At play in the bush of ghosts
Tropical baroque and African reality in the work of Ryszard Kapuściński
By John Ryle • 27 July 2001 • TLS (“Tales of mythical Africa”) • The Shadow of the Sun by Ryszard Kapuściński • Expanded with afterword • Posted 2016 • 4,700 wordsA new style of reportage
In a career extending over four decades, Ryszard Kapuściński has published book-length accounts of his homeland, Poland, of his travels in Iran and the former Soviet Union, and a collection of reportage from third-world countries including Honduras, El Salvador, Chile and Bolivia. His principal subject, however, from early in his working life, has been Africa. Africa is where, in the late 1950s, in his mid-twenties, after a brief spell in India and Pakistan, he began his career as a foreign correspondent, working for the official Polish state news agency. In the 1960s, he covered the early years of independence and the first of the post-colonial civil wars that have ravaged the continent ever since. In the 1970s he revisited these conflicts in a sequence of works of reflective reportage, works in which he transformed himself from a journalist into an author of international repute.
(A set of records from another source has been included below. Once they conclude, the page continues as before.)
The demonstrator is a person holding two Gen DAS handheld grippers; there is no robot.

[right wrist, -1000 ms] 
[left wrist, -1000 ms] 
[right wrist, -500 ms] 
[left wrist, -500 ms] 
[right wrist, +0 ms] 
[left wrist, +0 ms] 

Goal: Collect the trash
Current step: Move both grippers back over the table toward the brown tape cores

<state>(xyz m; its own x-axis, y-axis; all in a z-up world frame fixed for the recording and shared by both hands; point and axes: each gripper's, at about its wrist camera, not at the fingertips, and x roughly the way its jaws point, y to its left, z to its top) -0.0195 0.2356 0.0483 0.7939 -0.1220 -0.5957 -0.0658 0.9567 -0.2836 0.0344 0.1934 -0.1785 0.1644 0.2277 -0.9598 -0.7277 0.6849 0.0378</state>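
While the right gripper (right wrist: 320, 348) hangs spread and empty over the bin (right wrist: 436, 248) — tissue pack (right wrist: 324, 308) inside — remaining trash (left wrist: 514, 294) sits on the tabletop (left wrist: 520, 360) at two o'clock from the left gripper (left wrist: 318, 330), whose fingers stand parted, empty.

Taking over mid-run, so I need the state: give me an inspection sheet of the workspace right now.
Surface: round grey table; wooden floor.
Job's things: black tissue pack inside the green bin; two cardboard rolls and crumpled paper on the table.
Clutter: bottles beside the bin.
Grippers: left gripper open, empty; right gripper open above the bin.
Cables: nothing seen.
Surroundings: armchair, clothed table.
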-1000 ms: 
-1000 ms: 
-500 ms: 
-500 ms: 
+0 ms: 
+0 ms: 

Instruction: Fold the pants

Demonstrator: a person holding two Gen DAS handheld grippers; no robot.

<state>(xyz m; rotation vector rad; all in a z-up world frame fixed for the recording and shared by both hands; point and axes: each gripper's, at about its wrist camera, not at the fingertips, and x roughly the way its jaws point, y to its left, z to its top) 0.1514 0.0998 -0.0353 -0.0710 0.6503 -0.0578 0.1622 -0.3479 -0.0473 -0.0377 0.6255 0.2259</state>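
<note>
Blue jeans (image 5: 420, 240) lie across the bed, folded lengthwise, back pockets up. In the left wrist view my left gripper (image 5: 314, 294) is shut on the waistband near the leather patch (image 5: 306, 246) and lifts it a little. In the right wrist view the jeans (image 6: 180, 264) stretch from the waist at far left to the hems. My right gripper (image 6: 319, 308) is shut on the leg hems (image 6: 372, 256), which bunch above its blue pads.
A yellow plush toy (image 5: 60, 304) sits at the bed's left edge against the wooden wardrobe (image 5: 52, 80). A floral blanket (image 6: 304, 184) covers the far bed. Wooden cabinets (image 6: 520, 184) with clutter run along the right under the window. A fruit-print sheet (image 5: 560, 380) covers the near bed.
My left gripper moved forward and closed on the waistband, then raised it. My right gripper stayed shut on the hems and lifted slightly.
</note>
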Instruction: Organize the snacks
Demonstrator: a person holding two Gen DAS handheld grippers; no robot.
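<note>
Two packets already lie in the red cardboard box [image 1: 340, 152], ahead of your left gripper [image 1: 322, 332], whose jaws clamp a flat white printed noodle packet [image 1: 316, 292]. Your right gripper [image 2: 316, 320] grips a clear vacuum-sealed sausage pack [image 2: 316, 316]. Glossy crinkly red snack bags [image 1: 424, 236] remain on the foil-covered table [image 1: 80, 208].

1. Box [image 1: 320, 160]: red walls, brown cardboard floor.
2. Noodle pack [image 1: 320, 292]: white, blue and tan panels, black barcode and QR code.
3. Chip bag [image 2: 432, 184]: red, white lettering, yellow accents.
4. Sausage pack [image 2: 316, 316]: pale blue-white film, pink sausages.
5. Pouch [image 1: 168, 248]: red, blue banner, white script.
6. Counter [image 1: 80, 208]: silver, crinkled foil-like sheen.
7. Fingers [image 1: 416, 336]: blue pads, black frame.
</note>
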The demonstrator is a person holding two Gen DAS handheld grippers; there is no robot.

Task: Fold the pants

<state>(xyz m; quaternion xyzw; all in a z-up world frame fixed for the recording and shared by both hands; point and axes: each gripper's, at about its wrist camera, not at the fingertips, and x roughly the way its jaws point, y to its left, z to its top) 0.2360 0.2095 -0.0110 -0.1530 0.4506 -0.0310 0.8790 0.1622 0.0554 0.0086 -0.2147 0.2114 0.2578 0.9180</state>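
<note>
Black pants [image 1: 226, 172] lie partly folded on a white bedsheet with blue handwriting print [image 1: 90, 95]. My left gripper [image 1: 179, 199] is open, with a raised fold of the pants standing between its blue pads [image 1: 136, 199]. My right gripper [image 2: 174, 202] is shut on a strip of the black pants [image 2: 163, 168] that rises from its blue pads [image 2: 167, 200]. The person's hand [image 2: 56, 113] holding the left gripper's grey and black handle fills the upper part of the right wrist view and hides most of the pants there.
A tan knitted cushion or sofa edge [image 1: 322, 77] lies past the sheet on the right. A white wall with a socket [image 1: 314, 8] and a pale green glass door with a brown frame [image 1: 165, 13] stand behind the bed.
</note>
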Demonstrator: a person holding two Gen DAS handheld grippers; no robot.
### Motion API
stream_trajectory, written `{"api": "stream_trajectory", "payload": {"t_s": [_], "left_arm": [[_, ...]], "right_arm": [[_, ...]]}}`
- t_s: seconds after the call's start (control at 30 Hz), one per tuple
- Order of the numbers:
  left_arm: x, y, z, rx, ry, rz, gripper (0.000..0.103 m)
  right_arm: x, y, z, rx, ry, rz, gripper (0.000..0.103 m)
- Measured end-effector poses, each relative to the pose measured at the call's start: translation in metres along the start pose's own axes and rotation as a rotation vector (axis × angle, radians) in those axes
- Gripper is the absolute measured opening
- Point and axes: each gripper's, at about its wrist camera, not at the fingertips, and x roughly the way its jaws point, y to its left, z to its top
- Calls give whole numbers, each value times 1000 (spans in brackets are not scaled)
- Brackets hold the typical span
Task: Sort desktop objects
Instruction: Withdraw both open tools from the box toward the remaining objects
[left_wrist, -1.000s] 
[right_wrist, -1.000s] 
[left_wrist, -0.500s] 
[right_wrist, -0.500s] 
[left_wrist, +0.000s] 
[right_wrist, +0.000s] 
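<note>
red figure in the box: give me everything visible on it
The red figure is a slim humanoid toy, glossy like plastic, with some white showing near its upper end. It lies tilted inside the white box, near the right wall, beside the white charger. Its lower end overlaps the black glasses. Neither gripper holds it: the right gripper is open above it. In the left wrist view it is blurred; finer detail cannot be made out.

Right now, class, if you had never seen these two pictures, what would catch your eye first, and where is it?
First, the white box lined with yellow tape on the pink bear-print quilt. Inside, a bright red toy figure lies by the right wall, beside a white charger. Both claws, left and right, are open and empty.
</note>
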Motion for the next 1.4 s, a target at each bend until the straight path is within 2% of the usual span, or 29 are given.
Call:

In The Emperor: The downfall of an autocrat, his account of the final years of the reign of Haile Selassie I, which appeared in Polish in 1978, Kapuściński invented a new subgenre of political reportage. In a series of linked, interpolated testimonies from former Ethiopian court officials he created an arresting picture of the accelerating collapse of an authoritarian regime. This was a story that had special resonance for his audience in Poland, where dissent against communist autocracy was growing. The Emperor was also the book that established Kapuściński’s reputation in the West. When it appeared in English translation in 1983 it was an immediate critical success.
Next, in 1987, in Another Day of Life (first published in Polish in 1976), he chronicled the beginning of the civil war in Angola and the disintegration of civil institutions in the capital, Luanda. In The Soccer War (1990) he collected vignettes of insurrection and revolution in Ghana and the Congo, and Ethiopia and Somalia, juxtaposing them with accounts of conflicts in South America. Each of these books added to Kapuściński’s reputation, leading more than one critic to compare his work to that earlier chronicler of the tropics and human beings in extreme situations—his compatriot, Józef Korzeniowski, a.k.a. Joseph Conrad.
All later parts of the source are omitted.